--- BRIEF ---
Across the records, count every line that includes "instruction" and give the number by itself.

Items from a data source
====

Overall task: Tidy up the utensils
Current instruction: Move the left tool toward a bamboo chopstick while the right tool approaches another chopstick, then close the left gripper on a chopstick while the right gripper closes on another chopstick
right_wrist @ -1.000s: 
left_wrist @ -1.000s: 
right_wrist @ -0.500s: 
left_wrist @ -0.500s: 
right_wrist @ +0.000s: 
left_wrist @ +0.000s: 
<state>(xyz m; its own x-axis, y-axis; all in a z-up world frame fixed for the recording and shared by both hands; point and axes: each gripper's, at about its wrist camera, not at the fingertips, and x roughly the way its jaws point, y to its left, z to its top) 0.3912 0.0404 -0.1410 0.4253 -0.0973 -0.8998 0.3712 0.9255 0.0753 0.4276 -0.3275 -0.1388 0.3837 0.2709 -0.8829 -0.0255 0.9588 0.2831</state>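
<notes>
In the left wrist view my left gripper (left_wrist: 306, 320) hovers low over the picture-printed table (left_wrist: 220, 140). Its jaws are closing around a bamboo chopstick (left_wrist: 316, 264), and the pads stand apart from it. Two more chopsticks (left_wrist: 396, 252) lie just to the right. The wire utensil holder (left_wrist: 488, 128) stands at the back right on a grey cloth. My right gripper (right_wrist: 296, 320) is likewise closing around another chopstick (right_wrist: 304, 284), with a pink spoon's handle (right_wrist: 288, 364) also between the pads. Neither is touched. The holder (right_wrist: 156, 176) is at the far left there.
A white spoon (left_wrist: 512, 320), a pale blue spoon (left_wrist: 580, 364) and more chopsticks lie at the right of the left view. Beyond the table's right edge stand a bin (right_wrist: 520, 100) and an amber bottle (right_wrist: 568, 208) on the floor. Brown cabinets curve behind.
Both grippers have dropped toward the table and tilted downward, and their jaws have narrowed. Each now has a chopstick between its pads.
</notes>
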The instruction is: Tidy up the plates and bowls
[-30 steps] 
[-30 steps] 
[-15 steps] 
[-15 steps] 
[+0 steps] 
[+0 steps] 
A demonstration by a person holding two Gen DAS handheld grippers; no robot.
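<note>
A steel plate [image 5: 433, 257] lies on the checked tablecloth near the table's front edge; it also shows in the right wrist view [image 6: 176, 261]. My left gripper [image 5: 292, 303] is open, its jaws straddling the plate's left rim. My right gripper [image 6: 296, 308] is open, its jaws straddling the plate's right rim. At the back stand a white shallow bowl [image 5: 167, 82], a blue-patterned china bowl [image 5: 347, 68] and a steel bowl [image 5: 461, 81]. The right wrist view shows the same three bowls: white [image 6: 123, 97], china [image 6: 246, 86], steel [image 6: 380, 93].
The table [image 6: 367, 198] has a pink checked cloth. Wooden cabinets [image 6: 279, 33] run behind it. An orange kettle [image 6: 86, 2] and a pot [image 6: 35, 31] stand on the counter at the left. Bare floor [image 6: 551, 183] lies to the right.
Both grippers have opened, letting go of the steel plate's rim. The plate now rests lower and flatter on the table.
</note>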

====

--- ANSWER FOR THIS EXERCISE ---
2